Is your niche a stadium or a parade? The answer should have a lot to do with how you market your product.

What do I mean by this question?

When most marketers think of their niche market, they unconsciously think of a stadium metaphor: a huge crowd of people they can potentially sell to.

But in fact, most niche markets are more similar to a parade metaphor. This means a constant stream of potential customers vs the one-shot deal of a stadium.

Parade marketing should be built for the long haul, whereas stadium marketing is typically limited by time or circumstances. You can do well with either, but there are some important differences.

For example: If you are selling an infoproduct on how to lose weight, that’s a parade. There are new people every day who realize they need to do something to drop some pounds. This new parade of people have never seen your offer, or your competitor’s offers before because they were never really looking.

In a case like that, you want to target where the new users are entering the market and get your message in front of them. You also need to remember that even though you may be sick of your ad, banners, etc – the parade hasn’t seen them yet so it’s all new to them. You never want to mention competition in parade marketing because the marchers may never have heard of them.

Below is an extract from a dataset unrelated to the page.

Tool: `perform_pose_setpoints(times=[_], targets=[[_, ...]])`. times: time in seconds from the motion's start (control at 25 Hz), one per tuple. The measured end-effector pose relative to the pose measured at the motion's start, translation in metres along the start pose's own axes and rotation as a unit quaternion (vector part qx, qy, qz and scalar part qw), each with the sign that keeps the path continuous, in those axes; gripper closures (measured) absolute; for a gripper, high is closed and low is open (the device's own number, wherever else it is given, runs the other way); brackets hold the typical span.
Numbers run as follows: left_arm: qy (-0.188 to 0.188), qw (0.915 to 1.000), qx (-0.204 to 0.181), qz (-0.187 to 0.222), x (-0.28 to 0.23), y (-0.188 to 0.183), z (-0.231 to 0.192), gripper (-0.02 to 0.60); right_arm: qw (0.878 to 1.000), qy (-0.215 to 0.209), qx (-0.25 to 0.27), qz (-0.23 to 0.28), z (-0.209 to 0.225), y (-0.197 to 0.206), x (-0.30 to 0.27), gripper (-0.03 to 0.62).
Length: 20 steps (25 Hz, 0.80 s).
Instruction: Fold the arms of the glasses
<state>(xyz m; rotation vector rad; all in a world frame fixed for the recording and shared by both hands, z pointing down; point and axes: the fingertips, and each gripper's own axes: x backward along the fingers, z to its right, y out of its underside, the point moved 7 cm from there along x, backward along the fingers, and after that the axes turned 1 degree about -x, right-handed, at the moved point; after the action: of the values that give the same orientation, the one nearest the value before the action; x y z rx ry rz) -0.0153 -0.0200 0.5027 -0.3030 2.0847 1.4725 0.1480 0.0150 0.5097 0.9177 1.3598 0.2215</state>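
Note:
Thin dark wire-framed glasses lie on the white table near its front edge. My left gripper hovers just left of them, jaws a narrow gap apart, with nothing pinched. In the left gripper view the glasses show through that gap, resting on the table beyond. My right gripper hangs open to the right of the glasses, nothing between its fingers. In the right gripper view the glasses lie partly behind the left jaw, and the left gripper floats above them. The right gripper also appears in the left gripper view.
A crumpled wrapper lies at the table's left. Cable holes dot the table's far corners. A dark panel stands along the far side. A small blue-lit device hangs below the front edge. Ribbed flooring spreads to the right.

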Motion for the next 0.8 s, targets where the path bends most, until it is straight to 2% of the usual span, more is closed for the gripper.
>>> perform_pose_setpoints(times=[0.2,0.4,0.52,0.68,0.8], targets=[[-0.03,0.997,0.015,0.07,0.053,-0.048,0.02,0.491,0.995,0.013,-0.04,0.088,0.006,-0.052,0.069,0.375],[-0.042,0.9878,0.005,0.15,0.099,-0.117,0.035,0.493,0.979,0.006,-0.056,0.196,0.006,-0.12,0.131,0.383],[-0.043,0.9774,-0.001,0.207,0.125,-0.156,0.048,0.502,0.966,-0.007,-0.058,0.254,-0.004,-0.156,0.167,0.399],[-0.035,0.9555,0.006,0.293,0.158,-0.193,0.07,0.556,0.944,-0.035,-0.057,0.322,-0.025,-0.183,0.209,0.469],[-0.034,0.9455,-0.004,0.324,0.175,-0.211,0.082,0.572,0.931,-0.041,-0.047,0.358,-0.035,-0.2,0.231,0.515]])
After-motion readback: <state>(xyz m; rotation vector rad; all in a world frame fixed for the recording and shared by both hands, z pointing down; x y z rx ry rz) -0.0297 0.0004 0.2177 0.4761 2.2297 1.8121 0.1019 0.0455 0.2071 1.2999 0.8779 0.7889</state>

If you are selling or promoting something tied to a time-specific launch – that’s a stadium. If you are promoting something tied to a current event, or a flash-in-the-pan celebrity, that’s a stadium. Your marketing is time-limited, the awareness among prospects is higher, and you need to pull out all the stops in getting your message to the prospect immediately.

Here’s a recent example.

John Reese launched his Traffic Secrets 2.0 course in July. Many marketers treated this product like a stadium, with very heavy marketing and promotion surrounding the launch. They had bonuses for the first 20 customers who bought through their link, etc. They sent numerous emails to their lists, and made posts all over their blogs.

There was so much promotion of the product that there probably wasn’t anyone on more than a couple of internet marketing email lists who didn’t receive multiple messages about the product.

But then many of them stop marketing TS 2 and move on to the next shiny new thing.

But Traffic Secrets is not being pulled off the market.It will continue to be sold for a long time, just like the original version of the course.

That means you can treat the marketing of Traffic Secrets like a parade.

Consider this: the week after the Traffic Secrets 2.0 launch, when all the big hoopla and promotion has died down, thousands of new people entered the “internet marketing” niche for the first time. In fact, Google says 246,000 people searched for “internet marketing business” in June. A considerable percentage of those people are newbies.

These people don’t know what a John Reese is and never heard of Traffic Secrets. They need to learn how to drive traffic, and John’s course would be ideal for them.

These newbies are part of the parade. They weren’t sitting in the stadium during the launch, but they are marching towards making a purchase right now.

Stadium marketing is the email broadcast. Parade marketing is the email inserted into an autoresponder series that is constantly getting new subscribers as they join the parade.

Think about your niche and whether it’s a stadium or a parade. You can probably fine-tune your marketing to make it more effective depending on your answer.